## Exercise
Nothing but a number belongs in the answer: how many lines of the records below contain the string "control".

Stored items:

╭──

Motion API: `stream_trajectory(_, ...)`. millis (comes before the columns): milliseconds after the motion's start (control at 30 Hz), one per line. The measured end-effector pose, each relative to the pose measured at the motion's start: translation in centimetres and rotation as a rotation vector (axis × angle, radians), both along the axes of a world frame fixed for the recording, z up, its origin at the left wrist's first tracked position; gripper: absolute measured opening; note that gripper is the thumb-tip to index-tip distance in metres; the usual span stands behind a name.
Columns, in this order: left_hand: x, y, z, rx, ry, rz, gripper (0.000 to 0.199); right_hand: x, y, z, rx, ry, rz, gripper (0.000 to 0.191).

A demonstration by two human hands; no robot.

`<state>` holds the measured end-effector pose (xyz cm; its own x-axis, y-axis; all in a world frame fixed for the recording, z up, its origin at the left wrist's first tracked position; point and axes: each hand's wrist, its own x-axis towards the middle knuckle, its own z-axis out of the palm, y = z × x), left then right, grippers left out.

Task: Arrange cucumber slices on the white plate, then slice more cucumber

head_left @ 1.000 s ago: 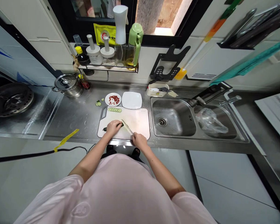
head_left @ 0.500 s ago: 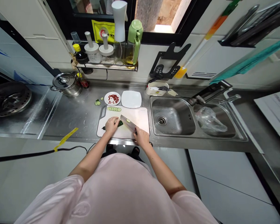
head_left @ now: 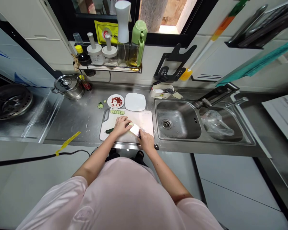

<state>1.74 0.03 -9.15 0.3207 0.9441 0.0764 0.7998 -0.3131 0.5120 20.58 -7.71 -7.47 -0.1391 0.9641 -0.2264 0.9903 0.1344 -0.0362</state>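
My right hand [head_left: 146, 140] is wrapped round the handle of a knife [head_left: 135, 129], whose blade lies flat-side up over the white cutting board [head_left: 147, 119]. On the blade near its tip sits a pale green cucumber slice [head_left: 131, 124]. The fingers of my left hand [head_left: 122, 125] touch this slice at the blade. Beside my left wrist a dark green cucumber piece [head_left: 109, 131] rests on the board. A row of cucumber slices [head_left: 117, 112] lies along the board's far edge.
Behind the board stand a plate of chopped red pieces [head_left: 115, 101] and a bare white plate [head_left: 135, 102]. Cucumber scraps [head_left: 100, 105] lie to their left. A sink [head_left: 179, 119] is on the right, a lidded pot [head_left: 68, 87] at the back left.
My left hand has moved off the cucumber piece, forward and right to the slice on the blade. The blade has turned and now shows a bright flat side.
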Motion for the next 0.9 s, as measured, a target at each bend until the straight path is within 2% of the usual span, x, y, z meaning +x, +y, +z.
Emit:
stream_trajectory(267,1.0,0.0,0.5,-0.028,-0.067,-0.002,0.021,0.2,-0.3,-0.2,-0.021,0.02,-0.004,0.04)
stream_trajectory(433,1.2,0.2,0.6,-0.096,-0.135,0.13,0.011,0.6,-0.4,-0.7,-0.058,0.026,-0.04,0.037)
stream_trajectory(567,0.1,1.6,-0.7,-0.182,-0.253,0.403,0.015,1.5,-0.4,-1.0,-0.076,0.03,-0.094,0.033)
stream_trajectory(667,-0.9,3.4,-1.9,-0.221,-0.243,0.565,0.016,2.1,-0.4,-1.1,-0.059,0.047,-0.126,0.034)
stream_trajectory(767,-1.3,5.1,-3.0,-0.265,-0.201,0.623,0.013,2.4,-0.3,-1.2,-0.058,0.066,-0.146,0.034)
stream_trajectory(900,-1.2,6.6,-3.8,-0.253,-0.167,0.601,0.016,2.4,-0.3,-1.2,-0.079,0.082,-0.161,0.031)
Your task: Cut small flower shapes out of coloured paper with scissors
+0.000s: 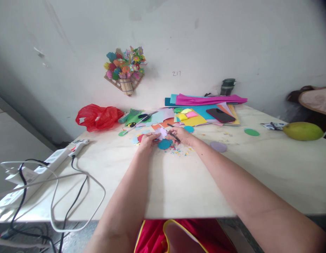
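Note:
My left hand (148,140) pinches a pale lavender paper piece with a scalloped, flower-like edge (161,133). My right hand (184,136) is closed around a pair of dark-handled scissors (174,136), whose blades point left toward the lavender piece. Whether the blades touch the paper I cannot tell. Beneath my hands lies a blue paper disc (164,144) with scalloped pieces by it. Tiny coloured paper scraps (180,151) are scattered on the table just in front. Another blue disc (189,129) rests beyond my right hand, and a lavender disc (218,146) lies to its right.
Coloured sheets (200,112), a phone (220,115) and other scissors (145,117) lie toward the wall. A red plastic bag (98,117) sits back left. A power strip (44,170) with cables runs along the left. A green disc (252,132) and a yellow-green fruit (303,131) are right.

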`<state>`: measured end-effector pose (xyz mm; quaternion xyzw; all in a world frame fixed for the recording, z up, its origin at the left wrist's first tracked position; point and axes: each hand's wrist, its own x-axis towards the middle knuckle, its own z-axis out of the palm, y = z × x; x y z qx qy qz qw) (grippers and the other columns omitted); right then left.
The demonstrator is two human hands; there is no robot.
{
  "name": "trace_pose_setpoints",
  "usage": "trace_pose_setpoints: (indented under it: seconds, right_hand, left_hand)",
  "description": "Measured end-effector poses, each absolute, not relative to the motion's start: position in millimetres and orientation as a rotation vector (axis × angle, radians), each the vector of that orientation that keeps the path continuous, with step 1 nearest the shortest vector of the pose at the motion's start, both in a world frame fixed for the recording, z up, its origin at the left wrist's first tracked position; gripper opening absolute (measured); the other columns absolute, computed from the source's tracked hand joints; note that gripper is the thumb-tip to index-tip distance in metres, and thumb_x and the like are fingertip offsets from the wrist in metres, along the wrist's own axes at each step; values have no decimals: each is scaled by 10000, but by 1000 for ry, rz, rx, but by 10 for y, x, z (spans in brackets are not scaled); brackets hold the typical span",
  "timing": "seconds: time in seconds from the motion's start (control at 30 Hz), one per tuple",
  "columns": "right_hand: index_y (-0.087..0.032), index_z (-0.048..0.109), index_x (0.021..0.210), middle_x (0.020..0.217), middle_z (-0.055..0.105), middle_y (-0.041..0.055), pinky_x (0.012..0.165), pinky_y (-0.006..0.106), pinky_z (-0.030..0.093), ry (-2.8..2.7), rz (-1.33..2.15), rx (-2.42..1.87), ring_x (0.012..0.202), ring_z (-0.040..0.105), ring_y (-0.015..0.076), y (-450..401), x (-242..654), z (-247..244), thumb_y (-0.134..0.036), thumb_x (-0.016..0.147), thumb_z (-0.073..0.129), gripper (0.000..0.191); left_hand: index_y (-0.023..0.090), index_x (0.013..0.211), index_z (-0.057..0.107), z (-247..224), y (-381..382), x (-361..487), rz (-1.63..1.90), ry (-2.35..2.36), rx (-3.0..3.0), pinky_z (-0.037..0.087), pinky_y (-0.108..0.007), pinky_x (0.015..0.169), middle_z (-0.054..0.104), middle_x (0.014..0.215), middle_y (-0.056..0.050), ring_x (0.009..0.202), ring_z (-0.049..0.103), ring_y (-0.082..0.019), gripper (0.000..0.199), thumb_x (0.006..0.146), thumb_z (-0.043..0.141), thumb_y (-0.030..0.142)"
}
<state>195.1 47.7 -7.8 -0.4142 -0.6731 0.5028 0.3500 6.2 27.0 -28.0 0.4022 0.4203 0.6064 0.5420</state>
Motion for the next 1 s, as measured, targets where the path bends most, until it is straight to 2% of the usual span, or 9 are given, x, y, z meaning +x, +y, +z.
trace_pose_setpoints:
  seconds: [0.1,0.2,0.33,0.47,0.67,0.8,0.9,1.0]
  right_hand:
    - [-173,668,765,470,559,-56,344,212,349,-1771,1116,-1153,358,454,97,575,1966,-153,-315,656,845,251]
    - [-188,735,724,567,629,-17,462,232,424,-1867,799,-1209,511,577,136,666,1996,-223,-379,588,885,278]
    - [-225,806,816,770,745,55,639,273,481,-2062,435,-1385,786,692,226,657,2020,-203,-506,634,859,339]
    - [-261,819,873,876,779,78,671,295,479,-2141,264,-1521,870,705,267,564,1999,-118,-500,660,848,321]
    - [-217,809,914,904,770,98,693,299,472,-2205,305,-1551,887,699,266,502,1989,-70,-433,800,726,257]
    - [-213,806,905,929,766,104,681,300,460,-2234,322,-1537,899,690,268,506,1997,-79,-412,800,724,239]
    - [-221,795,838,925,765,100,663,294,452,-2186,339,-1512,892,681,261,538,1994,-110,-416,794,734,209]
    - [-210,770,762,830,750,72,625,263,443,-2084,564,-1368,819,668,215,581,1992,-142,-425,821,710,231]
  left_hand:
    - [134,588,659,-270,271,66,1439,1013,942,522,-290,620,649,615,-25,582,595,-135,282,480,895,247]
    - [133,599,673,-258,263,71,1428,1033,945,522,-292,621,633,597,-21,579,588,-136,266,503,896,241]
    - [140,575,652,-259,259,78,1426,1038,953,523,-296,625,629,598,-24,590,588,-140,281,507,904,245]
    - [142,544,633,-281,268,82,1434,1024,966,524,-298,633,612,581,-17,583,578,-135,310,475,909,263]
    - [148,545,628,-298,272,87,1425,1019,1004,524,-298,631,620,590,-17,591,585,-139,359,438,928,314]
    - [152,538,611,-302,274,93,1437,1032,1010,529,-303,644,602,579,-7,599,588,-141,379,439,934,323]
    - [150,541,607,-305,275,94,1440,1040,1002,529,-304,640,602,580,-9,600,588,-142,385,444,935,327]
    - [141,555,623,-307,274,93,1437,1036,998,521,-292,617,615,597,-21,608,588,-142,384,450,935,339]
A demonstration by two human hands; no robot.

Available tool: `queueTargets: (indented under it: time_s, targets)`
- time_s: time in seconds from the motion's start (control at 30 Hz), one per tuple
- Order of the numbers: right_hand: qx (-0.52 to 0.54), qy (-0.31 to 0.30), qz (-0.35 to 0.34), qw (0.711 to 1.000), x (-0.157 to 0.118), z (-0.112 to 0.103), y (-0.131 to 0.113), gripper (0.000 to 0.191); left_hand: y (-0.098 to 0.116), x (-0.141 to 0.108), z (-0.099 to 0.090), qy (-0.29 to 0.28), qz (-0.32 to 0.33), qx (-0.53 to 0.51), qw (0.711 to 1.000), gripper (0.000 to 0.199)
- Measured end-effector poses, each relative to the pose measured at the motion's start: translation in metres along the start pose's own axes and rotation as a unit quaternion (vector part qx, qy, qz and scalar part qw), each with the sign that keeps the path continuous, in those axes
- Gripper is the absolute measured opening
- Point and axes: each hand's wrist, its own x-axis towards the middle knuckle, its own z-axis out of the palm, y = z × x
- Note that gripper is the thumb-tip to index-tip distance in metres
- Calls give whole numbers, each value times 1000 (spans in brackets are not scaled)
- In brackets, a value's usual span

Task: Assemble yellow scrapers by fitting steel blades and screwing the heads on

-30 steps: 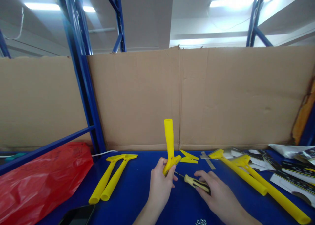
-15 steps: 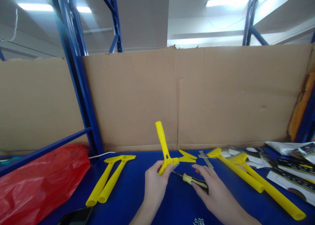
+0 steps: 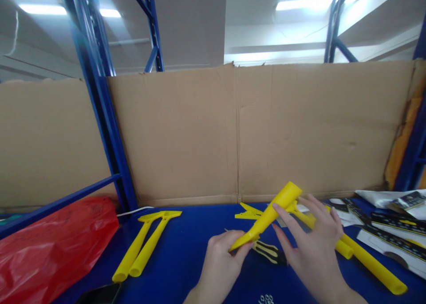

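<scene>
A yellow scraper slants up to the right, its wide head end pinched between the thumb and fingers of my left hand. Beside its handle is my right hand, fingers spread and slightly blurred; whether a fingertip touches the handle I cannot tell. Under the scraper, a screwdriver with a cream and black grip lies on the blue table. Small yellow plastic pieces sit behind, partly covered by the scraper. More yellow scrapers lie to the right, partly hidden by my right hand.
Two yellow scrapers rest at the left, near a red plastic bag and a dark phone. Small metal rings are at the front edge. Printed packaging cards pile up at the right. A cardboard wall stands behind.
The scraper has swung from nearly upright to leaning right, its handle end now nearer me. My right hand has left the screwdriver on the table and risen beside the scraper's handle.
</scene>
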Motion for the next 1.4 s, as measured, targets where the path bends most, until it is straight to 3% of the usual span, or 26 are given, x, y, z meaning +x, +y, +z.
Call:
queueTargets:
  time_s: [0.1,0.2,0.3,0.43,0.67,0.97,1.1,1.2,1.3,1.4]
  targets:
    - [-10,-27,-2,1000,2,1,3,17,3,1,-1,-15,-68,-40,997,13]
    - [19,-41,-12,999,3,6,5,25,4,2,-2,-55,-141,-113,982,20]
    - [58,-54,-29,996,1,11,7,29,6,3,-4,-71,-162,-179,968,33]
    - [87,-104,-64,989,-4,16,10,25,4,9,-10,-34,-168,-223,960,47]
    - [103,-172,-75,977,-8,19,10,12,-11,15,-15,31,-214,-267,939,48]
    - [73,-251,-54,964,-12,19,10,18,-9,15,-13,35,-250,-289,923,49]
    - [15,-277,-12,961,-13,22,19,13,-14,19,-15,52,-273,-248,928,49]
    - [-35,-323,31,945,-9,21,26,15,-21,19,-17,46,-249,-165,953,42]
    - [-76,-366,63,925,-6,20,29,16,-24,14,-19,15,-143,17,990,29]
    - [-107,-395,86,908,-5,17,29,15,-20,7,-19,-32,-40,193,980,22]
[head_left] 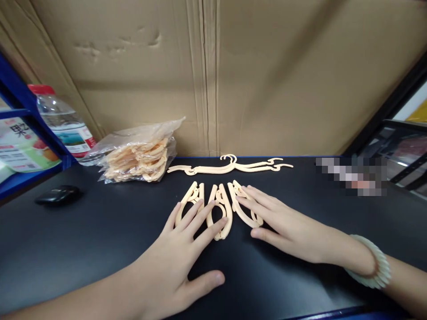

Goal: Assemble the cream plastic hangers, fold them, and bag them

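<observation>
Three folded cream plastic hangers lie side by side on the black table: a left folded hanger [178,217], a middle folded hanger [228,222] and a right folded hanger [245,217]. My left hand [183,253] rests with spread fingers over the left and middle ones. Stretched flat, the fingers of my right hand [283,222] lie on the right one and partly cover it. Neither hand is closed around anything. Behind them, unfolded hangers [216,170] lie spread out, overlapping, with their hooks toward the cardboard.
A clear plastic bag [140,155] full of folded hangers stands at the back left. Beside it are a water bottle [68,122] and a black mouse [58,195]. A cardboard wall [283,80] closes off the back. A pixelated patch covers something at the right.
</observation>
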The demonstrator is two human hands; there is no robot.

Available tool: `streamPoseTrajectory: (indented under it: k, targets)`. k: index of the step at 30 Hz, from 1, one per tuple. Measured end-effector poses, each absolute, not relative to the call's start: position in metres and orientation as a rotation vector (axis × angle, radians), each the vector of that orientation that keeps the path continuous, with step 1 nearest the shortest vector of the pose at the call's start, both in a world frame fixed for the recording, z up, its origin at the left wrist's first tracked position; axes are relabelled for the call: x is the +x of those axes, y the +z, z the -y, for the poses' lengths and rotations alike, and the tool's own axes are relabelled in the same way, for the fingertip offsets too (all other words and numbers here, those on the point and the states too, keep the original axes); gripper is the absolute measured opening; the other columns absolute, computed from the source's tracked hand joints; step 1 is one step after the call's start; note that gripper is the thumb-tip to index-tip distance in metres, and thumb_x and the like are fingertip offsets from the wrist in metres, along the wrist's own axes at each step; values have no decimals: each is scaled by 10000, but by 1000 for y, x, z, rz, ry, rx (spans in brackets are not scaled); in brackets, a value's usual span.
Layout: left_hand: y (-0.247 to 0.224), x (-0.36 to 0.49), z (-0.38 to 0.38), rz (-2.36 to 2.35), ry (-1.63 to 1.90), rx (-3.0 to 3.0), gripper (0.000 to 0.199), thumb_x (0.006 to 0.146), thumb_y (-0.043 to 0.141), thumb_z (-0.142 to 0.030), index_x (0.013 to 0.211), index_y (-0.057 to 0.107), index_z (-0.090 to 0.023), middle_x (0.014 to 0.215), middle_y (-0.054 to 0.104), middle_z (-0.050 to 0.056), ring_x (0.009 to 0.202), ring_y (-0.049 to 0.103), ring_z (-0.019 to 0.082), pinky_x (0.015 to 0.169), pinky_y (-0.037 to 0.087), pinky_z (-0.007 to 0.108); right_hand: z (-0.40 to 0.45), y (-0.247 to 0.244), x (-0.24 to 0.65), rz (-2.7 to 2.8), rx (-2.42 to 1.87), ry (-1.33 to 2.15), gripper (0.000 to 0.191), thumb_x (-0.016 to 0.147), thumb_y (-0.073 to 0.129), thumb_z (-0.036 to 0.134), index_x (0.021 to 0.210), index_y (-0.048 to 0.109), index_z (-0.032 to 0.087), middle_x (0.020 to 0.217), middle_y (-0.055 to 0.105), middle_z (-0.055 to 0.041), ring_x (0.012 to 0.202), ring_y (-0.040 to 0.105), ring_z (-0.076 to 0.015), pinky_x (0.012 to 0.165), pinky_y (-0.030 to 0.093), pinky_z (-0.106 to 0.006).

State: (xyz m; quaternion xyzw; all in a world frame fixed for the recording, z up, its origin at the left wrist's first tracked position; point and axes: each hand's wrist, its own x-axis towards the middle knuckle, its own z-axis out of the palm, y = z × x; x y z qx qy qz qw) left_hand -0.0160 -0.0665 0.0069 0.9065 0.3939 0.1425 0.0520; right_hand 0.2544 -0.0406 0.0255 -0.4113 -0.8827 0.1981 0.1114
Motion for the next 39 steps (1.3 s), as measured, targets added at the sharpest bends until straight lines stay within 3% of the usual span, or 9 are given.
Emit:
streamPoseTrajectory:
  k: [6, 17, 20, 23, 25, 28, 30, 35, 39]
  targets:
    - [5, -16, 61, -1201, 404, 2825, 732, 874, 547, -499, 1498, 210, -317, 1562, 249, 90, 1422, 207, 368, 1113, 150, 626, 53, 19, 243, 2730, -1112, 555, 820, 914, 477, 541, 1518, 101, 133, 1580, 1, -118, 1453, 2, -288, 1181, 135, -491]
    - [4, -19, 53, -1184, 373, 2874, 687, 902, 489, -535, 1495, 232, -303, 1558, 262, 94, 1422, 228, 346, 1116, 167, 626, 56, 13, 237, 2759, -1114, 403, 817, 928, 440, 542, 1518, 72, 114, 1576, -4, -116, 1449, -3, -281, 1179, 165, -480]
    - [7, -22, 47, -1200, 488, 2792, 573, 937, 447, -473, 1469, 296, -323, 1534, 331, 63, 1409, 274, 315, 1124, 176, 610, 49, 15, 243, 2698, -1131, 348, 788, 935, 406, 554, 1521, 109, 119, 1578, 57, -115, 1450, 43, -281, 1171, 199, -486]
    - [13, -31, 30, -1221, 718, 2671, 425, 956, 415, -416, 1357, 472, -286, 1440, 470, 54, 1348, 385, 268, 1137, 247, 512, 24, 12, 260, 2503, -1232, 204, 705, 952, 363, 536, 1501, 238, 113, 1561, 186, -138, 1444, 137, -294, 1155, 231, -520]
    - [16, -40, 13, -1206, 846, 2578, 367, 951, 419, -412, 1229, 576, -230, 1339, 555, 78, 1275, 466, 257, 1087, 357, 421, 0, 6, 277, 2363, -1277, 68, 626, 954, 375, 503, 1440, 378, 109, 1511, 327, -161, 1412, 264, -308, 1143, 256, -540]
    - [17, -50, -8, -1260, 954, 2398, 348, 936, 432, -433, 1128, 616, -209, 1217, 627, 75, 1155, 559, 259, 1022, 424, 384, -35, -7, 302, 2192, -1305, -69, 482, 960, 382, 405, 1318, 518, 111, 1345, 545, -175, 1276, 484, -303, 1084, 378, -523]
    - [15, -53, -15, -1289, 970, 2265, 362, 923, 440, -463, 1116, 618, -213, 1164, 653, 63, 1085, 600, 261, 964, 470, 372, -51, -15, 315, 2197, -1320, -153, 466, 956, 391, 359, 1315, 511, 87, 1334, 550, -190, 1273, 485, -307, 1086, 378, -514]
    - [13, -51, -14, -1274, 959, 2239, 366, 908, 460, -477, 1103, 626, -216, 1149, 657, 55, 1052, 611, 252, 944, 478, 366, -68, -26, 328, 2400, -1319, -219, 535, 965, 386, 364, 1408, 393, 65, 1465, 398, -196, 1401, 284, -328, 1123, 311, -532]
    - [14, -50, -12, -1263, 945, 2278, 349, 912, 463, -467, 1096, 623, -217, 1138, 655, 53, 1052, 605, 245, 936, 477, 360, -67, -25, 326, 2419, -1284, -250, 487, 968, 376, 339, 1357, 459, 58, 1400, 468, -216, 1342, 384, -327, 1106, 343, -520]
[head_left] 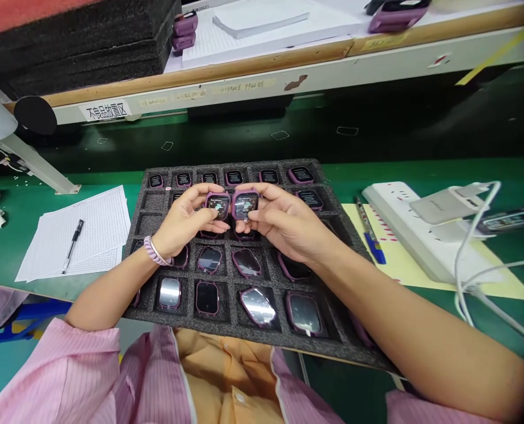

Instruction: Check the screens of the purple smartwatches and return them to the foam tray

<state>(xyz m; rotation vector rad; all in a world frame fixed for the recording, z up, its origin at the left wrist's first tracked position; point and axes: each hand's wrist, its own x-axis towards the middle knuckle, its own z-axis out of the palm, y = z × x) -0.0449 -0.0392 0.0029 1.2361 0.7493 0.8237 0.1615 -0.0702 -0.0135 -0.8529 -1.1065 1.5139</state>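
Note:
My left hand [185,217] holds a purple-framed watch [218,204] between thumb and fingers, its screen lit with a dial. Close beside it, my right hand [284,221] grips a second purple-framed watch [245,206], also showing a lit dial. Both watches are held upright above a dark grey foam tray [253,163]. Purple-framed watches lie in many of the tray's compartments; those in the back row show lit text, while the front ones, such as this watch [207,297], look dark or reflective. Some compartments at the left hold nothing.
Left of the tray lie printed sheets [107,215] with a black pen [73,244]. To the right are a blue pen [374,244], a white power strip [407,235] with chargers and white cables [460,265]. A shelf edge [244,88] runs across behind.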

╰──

## Exercise response
3